━━━ INPUT DATA ━━━
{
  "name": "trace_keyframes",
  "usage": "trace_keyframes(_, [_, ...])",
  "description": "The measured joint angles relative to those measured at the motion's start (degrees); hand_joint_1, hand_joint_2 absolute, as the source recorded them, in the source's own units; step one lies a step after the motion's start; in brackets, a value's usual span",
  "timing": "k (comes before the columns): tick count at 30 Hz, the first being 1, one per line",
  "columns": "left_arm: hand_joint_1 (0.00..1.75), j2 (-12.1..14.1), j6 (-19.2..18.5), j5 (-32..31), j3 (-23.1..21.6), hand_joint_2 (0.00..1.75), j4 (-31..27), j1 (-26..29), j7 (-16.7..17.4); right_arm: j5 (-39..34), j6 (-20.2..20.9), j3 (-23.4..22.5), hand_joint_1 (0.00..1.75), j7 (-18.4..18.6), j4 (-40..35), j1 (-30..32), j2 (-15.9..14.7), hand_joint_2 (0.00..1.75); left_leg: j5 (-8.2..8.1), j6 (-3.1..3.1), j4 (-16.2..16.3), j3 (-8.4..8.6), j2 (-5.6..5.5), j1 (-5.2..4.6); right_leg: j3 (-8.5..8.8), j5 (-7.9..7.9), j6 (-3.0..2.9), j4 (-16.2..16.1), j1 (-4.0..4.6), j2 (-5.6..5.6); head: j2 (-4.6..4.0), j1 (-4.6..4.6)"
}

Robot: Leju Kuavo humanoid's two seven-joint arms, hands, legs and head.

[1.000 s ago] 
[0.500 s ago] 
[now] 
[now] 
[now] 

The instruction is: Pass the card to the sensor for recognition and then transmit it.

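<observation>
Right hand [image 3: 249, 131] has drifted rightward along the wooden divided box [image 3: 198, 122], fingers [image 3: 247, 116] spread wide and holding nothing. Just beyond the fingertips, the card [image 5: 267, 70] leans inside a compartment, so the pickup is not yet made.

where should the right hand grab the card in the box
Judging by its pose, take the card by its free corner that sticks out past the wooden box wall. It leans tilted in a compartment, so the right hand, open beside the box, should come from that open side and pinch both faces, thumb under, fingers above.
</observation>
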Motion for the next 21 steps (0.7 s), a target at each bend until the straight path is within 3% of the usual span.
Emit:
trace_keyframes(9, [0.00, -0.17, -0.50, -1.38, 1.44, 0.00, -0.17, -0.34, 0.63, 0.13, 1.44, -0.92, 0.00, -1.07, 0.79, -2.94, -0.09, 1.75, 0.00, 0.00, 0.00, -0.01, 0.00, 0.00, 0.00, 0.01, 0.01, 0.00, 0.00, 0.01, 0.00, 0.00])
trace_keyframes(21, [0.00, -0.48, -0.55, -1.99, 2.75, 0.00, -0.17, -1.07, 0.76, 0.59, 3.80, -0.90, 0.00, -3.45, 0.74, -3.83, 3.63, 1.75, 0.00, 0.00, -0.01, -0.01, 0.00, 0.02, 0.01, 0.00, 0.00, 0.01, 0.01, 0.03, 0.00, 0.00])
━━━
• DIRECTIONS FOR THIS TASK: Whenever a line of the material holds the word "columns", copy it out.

• TASK OUTPUT:
  "timing": "k (comes before the columns): tick count at 30 Hz, the first being 1, one per line",
  "columns": "left_arm: hand_joint_1 (0.00..1.75), j2 (-12.1..14.1), j6 (-19.2..18.5), j5 (-32..31), j3 (-23.1..21.6), hand_joint_2 (0.00..1.75), j4 (-31..27), j1 (-26..29), j7 (-16.7..17.4); right_arm: j5 (-39..34), j6 (-20.2..20.9), j3 (-23.4..22.5), hand_joint_1 (0.00..1.75), j7 (-18.4..18.6), j4 (-40..35), j1 (-30..32), j2 (-15.9..14.7), hand_joint_2 (0.00..1.75); left_leg: j5 (-8.2..8.1), j6 (-3.1..3.1), j4 (-16.2..16.3), j3 (-8.4..8.6), j2 (-5.6..5.5), j1 (-5.2..4.6); right_leg: j3 (-8.5..8.8), j5 (-7.9..7.9), j6 (-3.0..2.9), j4 (-16.2..16.1), j1 (-4.0..4.6), j2 (-5.6..5.6); head: j2 (-4.6..4.0), j1 (-4.6..4.6)"

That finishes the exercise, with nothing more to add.